Ilustrações de Phidias e Praxiteles, escultores famosos da Grécia antiga, ilustração do Parthenon na Acrópole de Aténas — Foto: Getty Images via BBC
Ilustrações de Phidias e Praxiteles, escultores famosos da Grécia antiga, ilustração do Parthenon na Acrópole de Aténas — Foto: Getty Images via BBC

Quinhentos anos depois, os romanos expandiram seu império e dominaram o mundo mediterrâneo, incluindo aí, claro, a civilização grega.

Os romanos admiravam a cultura e a arte da Grécia e criaram sua estética à imagem e semelhança da dos gregos. Sendo assim, a demanda por réplicas de estátuas gregas era enorme no Império Romano.

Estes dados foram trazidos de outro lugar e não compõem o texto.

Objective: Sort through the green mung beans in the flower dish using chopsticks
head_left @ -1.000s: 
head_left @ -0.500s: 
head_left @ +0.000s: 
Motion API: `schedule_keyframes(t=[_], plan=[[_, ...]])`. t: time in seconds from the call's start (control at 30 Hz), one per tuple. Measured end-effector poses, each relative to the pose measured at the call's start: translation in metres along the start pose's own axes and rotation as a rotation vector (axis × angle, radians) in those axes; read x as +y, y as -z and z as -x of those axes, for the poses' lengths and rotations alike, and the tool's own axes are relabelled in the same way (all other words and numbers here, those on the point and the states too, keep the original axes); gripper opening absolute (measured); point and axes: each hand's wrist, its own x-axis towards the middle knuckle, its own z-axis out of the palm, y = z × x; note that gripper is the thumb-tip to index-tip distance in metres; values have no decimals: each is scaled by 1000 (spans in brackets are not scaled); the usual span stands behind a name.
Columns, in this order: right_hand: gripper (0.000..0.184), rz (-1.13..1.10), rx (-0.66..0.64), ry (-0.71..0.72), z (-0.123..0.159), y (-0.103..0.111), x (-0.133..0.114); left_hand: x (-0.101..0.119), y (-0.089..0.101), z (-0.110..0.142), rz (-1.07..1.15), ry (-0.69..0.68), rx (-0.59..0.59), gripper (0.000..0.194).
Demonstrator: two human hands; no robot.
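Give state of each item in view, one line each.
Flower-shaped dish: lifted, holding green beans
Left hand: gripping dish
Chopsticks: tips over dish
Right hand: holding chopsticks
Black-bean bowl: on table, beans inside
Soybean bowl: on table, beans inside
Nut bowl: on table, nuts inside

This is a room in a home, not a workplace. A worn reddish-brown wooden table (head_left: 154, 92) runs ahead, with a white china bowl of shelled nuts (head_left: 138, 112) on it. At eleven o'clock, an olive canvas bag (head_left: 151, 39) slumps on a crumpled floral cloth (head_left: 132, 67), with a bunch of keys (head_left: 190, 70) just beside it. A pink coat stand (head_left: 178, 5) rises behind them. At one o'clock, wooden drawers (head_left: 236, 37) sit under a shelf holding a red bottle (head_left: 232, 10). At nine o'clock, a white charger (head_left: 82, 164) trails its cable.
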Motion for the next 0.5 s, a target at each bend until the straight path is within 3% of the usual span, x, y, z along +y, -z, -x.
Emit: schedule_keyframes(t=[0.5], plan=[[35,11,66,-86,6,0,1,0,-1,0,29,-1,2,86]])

Elas se tornaram objeto de desejo para decorar casas da elite romana, praças públicas e até os famosos banhos romanos.

No processo de reproduzir estátuas gregas, muitas originalmente feitas de bronze, os escultores acabaram criando réplicas em mármore.

Essas réplicas com material distinto do original são identificadas por terem barras de apoio, normalmente disfarçadas de troncos de árvores, de colunas em estilo antigo ou de tecidos.

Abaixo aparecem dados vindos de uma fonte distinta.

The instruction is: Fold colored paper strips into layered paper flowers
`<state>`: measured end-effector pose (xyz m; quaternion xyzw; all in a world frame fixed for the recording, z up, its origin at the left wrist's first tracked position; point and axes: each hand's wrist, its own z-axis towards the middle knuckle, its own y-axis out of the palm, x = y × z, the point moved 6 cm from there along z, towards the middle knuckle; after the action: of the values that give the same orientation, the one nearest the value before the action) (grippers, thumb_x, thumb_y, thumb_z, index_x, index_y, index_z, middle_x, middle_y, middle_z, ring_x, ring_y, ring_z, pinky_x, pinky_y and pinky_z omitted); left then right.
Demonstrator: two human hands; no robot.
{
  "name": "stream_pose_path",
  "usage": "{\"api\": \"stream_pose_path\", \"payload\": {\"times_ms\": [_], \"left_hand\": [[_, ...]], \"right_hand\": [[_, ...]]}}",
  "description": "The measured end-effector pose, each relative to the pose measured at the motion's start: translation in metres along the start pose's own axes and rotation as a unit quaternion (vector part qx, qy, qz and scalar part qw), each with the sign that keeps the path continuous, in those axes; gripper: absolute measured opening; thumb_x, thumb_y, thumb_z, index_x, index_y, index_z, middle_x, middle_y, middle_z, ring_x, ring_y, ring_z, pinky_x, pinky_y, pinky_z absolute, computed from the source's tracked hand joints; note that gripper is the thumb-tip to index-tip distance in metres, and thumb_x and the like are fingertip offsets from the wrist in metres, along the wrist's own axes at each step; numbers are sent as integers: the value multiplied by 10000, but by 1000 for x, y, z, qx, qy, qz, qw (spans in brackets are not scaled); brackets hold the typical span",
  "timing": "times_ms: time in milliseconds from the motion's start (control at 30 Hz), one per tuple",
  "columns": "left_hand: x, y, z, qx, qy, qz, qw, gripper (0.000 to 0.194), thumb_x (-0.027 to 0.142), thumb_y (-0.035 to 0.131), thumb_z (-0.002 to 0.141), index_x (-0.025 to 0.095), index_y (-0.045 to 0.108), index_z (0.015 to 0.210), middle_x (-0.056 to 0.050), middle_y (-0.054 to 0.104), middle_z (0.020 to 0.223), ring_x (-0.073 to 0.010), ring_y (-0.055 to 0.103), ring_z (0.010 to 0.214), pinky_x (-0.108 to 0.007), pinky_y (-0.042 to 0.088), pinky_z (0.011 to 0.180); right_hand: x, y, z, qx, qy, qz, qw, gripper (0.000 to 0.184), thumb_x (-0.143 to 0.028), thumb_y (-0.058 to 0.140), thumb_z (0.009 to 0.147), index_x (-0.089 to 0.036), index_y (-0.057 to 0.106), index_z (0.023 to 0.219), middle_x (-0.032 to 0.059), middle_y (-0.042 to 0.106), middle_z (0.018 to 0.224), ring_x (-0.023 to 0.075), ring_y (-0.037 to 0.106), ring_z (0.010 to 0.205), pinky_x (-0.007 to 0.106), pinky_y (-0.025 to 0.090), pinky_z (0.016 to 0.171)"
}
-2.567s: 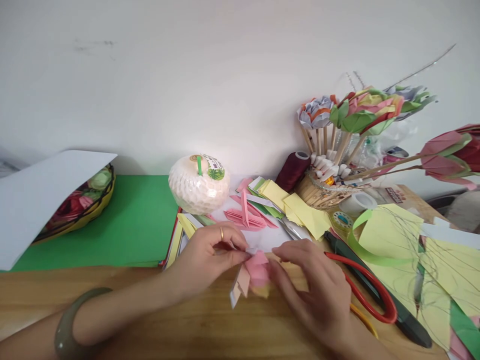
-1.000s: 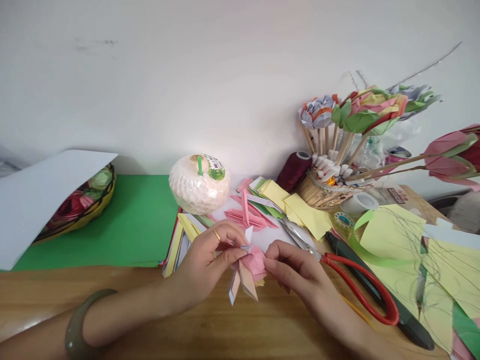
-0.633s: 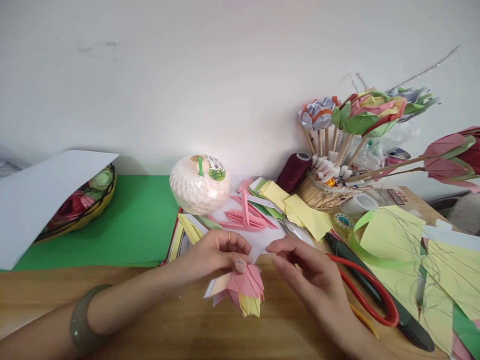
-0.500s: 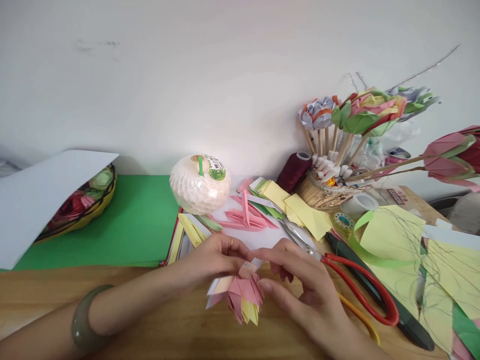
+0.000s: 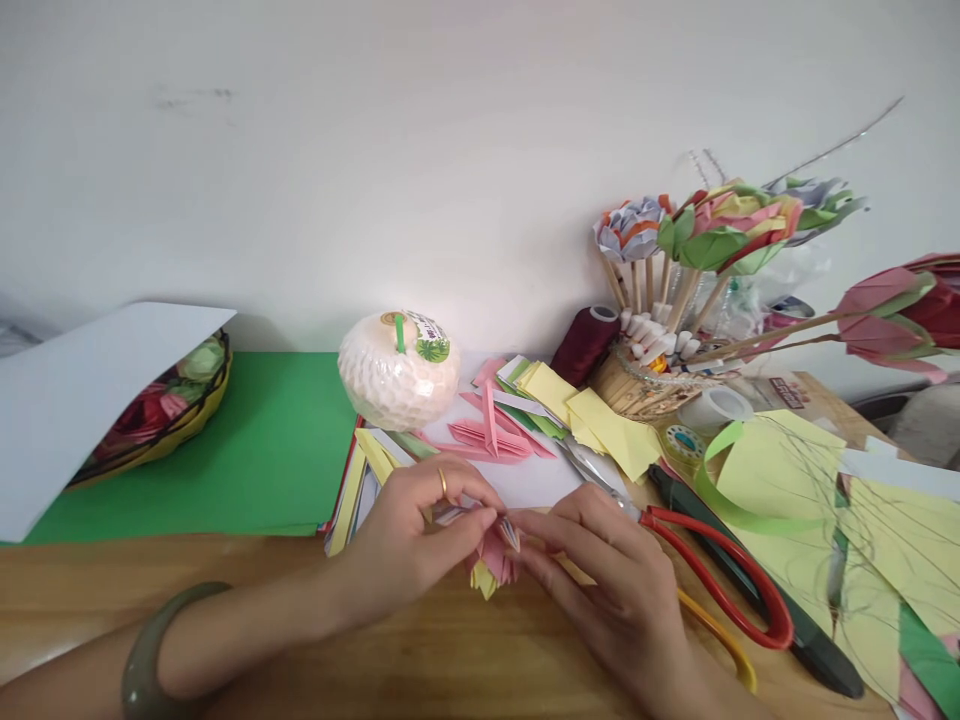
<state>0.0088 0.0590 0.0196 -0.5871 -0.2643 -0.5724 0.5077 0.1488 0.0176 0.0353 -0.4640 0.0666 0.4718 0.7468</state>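
One folded paper cluster, pink with yellow tips, is held above the table between two hands. Its petals overlap too much to count. The left hand pinches its top edge, thumb and forefinger nearly together on the paper; the right hand has its thumb and fingertips closed on a white-edged fold at the cluster's right side. The cluster hangs just below both sets of fingertips, which cover its upper part.

Just beside the right hand lies one pair of scissors with a red handle loop, overlapping one long dark tool. Beyond the hands are several pink folded strips, too jumbled to count, and one wrapped white round object. Farther right are one maroon spool and one woven holder with three flower heads above it. At far left, one white sheet partly covers one basket.
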Motion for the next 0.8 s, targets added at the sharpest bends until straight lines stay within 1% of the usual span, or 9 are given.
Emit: {"api": "stream_pose_path", "payload": {"times_ms": [67, 167, 267, 367, 433, 567, 667, 733, 800], "left_hand": [[9, 0, -3, 14, 91, 32, 995, 156, 84, 542, 772, 161, 677, 789, -45, 708, 748, -163, 625, 778, -303, 499, 745], [16, 1, -6, 47, 189, 68, 979, 195, 42, 562, 755, 159, 687, 850, -55, 729, 749, -167, 647, 765, -308, 532, 731], [21, 1, -8, 74, 258, 103, 958, 230, 20, 575, 745, 145, 685, 903, -67, 733, 736, -167, 655, 727, -297, 557, 681], [25, 2, -11, 90, 302, 141, 938, 259, 8, 580, 741, 133, 678, 946, -82, 738, 776, -172, 659, 740, -298, 567, 683], [25, 3, -14, 88, 304, 175, 932, 276, 13, 585, 740, 141, 673, 967, -91, 742, 842, -183, 660, 787, -314, 565, 720], [19, 7, -20, 56, 274, 238, 930, 341, 9, 578, 738, 147, 648, 1042, -114, 722, 977, -210, 637, 921, -335, 530, 823], [21, 9, -22, 35, 285, 245, 926, 338, 11, 566, 744, 140, 637, 1048, -114, 716, 974, -212, 619, 927, -338, 511, 833], [22, 6, -18, 31, 261, 212, 941, 274, 21, 553, 753, 146, 655, 974, -90, 713, 883, -188, 609, 840, -324, 506, 783], [18, 3, -9, 0, 178, 159, 971, 188, 46, 529, 766, 154, 672, 824, -54, 661, 761, -161, 582, 759, -302, 486, 732]], "right_hand": [[2, -2, 0, 19, -1, -18, 1000, 111, -132, 595, 823, -168, 659, 906, 23, 564, 642, 142, 519, 589, 250, 416, 510], [6, -4, 1, 42, 7, -31, 999, 90, -145, 623, 808, -158, 661, 888, 19, 570, 622, 140, 530, 577, 245, 420, 504], [9, -5, 2, 60, 11, -46, 997, 76, -166, 641, 797, -155, 672, 865, 13, 574, 604, 136, 539, 557, 243, 426, 500], [11, -6, 2, 72, 15, -61, 995, 52, -182, 650, 791, -152, 681, 819, 14, 579, 585, 136, 541, 540, 246, 425, 498], [12, -6, 2, 73, 24, -64, 995, 41, -189, 663, 780, -161, 680, 804, 12, 585, 588, 137, 542, 541, 247, 424, 501], [15, -5, 1, 61, 43, -72, 995, 38, -201, 681, 768, -168, 665, 776, 20, 599, 606, 145, 546, 570, 253, 425, 517], [16, -5, 1, 55, 54, -72, 994, 68, -212, 674, 775, -183, 639, 724, 22, 597, 618, 151, 538, 584, 265, 419, 532], [16, -3, 2, 42, 61, -54, 996, 99, -211, 657, 786, -191, 616, 699, 21, 581, 628, 155, 531, 599, 270, 413, 542], [16, 0, 4, 13, 71, -11, 997, 111, -195, 622, 810, -188, 594, 702, 24, 567, 664, 157, 531, 632, 268, 414, 560]]}}
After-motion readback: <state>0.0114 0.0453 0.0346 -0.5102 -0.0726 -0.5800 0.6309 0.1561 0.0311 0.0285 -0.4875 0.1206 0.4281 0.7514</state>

O mármore não tem a mesma resistência do bronze e precisa de uma espécie de "mãozinha" para se manter de pé.
Reconstruções da estátua de Diadoúmenos em que podem ser vistas as colunas de suporte — Foto: Getty Images via BBC
Reconstruções da estátua de Diadoúmenos em que podem ser vistas as colunas de suporte — Foto: Getty Images via BBC

Há registros de 20 cópias de uma mesma estátua cuja original grega era feita de bronze, mas que entrou para a História como se fosse de mármore - e com o apoio para não cair.

A prevalência do mármore está ligada ao fato de o bronze ser um metal nobre e reutilizável.

Tesouros

O Mar Mediterrâneo continua sendo, ainda hoje, a principal fonte do que resta das estátuas de bronze, verdadeiros tesouros afundados em naufrágios.

Mas vamos voltar a falar das réplicas das estátuas gregas feitas pelos romanos.

Na maioria dos casos é a cópia romana que a gente vê nos museus, por ter sobrevivido, por ser a versão mais recente.

Então, podemos dizer que a nossa percepção da Antiguidade a partir das estátuas é baseada principalmente nas cópias e não na realidade histórica das originais.

Nessa cabeça grega a gente consegue ver vestígios claros de cor.

A busca de vestígios das cores originais

O extenso trabalho feito por um casal de pesquisadores alemães, que se debruçou sobre centenas de estátuas antigas em busca de vestígios das cores originais é hoje a fonte mais inquestionável da conclusão de que as estátuas eram multicoloridas. Mesmo a olho nu é possível enxergar esses vestígios em algumas delas.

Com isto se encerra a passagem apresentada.